Top of Data provided
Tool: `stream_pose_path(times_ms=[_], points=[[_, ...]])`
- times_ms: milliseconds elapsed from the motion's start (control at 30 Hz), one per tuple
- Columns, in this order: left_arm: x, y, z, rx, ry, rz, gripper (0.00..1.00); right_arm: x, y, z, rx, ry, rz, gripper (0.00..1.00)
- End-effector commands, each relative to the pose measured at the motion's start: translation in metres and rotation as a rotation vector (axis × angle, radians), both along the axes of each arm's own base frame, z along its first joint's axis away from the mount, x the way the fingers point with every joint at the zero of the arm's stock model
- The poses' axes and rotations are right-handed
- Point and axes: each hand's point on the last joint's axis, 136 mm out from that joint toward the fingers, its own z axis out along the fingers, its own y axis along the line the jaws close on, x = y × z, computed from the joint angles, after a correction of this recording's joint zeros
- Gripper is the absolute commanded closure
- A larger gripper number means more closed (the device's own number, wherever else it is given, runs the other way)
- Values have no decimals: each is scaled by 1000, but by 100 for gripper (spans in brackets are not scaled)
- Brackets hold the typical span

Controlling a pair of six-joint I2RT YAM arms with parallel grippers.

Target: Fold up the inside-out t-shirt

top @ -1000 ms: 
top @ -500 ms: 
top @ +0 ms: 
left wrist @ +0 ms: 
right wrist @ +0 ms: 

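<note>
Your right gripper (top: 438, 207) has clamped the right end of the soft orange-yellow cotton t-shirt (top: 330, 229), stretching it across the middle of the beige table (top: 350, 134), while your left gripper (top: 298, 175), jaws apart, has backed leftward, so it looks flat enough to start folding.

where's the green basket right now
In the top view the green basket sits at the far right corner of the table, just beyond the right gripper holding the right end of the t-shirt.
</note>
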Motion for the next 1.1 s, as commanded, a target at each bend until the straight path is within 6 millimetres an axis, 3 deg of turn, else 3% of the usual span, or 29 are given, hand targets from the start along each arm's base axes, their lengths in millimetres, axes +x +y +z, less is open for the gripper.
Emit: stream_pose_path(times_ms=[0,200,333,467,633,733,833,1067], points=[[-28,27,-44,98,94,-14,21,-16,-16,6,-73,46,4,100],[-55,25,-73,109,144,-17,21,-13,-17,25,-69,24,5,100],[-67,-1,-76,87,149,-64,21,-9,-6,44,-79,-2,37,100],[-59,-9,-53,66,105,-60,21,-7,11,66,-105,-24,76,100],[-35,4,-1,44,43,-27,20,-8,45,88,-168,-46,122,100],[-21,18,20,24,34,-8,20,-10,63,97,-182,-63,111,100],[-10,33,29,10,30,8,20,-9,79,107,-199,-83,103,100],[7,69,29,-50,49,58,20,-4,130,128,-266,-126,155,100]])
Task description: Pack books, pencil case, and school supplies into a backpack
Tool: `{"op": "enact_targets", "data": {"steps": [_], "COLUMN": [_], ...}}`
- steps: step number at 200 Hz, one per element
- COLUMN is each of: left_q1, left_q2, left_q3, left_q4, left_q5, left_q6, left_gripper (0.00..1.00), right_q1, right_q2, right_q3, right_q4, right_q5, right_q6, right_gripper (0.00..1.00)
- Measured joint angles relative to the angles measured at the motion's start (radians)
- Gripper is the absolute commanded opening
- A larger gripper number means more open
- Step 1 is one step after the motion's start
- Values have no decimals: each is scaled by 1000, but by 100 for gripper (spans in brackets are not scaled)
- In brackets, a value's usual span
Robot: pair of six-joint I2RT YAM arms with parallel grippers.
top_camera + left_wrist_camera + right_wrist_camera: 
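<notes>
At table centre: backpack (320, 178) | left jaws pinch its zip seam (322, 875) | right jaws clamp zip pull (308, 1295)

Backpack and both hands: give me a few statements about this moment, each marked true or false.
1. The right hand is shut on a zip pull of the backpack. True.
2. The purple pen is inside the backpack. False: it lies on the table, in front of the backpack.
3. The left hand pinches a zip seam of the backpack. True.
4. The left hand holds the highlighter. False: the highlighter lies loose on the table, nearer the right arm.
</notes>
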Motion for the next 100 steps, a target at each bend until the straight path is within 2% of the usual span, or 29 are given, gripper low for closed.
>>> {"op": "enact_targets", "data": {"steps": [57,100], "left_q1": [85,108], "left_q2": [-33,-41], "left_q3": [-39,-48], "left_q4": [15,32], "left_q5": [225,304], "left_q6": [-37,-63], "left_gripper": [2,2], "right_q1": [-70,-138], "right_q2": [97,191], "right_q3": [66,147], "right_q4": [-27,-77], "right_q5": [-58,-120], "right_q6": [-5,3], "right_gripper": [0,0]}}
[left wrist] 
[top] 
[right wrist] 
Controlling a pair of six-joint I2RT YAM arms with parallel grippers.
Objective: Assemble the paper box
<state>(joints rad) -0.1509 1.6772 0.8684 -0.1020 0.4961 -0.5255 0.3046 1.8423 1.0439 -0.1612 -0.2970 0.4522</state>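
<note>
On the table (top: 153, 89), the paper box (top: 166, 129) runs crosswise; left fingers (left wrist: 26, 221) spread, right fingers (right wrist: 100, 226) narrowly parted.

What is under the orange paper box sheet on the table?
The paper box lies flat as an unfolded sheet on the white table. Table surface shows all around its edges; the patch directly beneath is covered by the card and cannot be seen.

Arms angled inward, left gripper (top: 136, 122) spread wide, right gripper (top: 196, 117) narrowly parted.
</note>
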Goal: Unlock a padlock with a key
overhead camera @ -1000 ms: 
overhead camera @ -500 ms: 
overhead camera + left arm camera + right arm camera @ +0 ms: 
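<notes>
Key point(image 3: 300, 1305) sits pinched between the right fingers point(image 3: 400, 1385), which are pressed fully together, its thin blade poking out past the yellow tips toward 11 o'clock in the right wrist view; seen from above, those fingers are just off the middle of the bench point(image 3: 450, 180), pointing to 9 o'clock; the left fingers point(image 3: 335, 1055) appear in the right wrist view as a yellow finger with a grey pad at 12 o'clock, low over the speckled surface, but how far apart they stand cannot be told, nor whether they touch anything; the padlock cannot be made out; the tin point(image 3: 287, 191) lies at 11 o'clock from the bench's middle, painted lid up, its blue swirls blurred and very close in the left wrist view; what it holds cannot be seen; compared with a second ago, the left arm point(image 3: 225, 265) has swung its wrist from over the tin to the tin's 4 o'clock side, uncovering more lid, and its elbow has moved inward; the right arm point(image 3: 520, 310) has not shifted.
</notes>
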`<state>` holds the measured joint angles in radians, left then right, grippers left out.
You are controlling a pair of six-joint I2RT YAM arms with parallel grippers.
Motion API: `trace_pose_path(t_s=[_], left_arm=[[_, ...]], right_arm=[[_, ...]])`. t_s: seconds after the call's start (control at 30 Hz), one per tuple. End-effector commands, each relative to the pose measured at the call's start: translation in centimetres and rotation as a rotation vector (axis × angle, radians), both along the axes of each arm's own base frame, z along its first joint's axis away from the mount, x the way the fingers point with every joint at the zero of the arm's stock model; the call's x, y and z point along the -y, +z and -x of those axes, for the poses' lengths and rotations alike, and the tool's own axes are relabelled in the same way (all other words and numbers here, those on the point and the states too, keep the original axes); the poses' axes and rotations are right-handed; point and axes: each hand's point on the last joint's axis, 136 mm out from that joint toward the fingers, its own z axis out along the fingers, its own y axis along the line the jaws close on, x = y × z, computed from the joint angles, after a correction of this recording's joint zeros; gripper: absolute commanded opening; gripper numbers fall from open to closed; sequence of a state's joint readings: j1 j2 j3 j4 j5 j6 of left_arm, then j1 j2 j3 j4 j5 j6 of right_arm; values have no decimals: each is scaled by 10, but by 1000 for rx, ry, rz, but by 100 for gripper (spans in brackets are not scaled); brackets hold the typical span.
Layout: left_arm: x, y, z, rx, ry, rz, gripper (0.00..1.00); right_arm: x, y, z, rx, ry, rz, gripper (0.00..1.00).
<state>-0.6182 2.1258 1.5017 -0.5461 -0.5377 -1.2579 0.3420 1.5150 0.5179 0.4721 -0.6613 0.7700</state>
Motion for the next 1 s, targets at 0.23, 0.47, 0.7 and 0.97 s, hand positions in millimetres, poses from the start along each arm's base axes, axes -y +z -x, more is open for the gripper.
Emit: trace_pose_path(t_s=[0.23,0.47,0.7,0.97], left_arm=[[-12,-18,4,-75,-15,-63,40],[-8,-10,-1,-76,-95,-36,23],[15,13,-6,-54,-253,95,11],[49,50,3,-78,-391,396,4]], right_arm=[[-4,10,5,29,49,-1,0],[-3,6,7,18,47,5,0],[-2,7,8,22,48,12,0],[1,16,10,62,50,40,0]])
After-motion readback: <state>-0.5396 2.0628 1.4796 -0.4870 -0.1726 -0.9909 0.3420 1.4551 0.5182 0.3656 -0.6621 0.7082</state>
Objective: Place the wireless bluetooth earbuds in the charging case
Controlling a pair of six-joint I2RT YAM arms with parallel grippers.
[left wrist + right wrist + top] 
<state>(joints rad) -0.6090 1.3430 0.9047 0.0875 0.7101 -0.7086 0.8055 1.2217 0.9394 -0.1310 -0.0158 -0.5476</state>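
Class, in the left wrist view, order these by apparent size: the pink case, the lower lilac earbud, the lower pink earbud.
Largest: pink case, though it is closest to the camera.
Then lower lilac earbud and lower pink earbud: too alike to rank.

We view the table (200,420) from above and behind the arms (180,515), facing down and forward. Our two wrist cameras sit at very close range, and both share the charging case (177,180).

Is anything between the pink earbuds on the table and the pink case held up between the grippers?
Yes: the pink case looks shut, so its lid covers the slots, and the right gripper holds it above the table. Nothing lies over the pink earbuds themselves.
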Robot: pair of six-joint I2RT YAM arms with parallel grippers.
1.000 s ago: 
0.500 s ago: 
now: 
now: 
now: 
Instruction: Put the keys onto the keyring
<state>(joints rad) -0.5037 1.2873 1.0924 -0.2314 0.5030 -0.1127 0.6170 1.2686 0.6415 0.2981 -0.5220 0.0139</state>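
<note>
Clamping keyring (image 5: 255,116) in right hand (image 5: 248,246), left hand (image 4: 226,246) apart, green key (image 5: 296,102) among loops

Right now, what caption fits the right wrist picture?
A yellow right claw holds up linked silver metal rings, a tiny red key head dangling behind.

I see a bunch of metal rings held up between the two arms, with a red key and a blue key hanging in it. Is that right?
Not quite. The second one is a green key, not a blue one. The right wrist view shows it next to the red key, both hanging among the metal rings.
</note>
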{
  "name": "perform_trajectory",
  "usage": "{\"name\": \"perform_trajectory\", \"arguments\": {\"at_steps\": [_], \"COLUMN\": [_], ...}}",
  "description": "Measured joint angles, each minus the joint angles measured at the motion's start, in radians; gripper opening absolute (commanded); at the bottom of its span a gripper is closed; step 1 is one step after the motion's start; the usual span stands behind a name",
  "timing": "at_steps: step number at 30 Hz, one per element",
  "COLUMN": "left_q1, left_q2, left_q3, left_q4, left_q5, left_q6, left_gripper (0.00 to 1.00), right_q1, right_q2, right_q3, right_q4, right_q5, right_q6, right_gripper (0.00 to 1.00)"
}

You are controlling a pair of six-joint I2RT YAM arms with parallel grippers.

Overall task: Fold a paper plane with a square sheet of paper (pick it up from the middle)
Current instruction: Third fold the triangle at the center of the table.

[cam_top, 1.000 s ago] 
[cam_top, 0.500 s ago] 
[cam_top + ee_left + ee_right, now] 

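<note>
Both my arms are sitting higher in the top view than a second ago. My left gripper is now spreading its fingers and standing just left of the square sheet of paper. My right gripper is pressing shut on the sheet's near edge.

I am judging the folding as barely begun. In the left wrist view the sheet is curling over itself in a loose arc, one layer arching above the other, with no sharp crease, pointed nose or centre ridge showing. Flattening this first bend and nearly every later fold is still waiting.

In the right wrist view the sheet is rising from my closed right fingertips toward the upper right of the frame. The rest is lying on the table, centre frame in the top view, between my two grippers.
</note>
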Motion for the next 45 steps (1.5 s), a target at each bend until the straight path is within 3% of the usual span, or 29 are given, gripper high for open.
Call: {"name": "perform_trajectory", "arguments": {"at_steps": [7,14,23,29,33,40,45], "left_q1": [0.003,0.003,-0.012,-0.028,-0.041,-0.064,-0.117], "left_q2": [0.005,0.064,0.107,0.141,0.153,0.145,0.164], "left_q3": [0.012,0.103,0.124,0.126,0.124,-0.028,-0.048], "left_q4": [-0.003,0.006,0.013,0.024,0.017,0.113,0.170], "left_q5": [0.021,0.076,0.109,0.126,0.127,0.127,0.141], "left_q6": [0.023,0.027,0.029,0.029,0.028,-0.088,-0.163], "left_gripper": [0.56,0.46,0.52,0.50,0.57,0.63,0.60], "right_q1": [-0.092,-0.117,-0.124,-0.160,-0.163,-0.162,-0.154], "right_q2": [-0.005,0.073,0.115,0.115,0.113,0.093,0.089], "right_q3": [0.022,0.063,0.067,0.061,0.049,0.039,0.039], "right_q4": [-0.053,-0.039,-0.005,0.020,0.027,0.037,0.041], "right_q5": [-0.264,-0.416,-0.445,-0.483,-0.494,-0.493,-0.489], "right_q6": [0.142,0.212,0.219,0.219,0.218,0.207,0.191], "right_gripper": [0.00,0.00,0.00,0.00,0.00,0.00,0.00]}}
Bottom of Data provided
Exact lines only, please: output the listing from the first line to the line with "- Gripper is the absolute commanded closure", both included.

▶ _Exercise result_
Tool: `stream_pose_path(times_ms=[_], points=[[_, ...]])`
- times_ms: milliseconds elapsed from the motion's start (control at 30 Hz), one per tuple
- Columns, in this order: left_arm: x, y, z, rx, ry, rz, gripper (0.00..1.00); right_arm: x, y, z, rx, ry, rz, gripper (0.00..1.00)
- End-effector commands, each relative to the pose measured at the motion's start: translation in metres and rotation as a rotation vector (axis × angle, radians), both along the axes of each arm's own base frame, z along its first joint's axis away from the mount, x the way the fingers point with every joint at the zero of the arm's stock model
- The poses' axes and rotations are right-handed
- Point and axes: each hand's point on the last joint's axis, 136 mm out from that joint toward the fingers, its own z axis out along the fingers, its own y axis along the line the jaws close on, x = y × z, computed from the joint angles, after a correction of this recording's joint zeros
- Gripper is the absolute commanded closure

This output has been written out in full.